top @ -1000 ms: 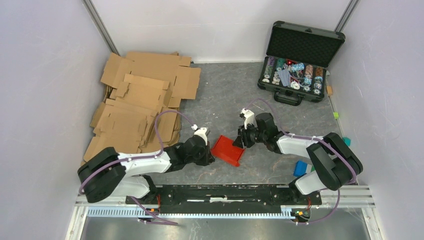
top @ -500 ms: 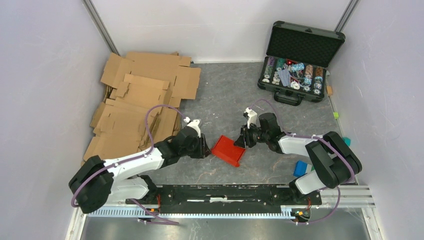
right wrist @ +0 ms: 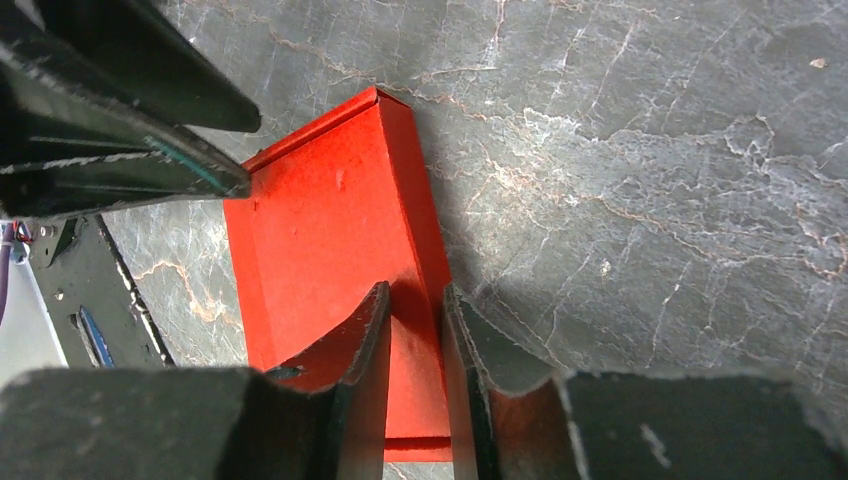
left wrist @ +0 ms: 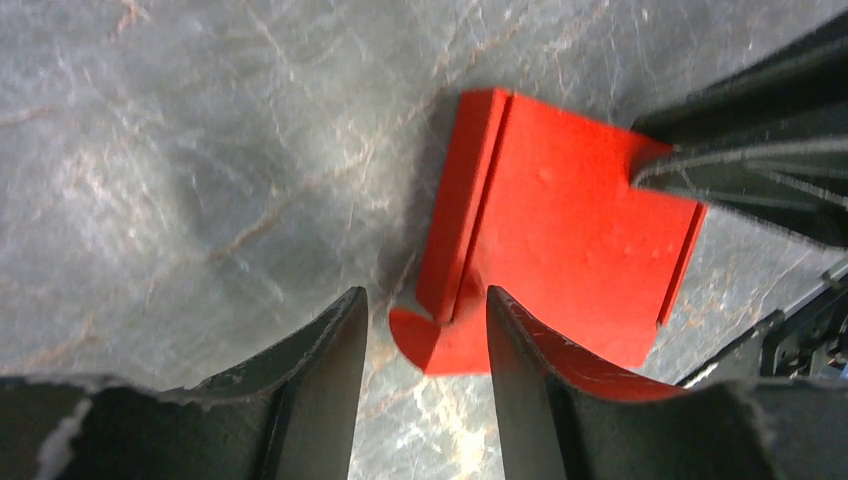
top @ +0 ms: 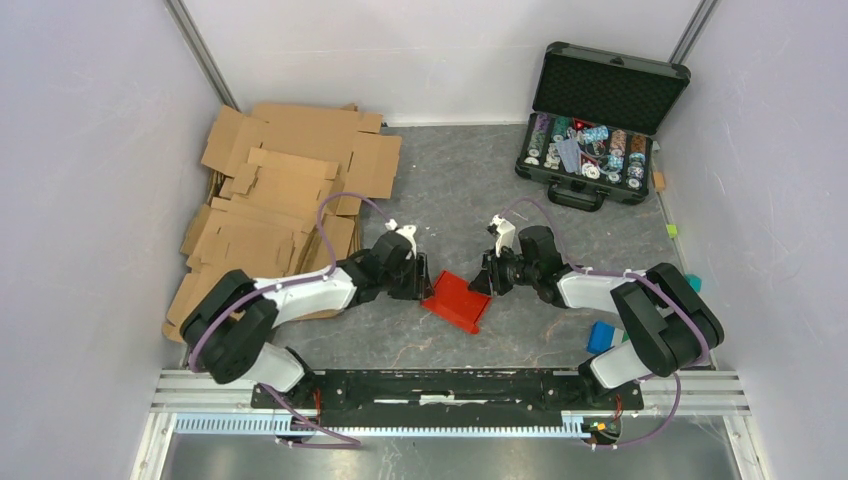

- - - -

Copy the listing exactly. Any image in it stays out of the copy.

Response —
top @ -1000 ms: 
top @ -500 ms: 
right wrist @ +0 ms: 
left wrist @ +0 ms: 
top @ +0 ms: 

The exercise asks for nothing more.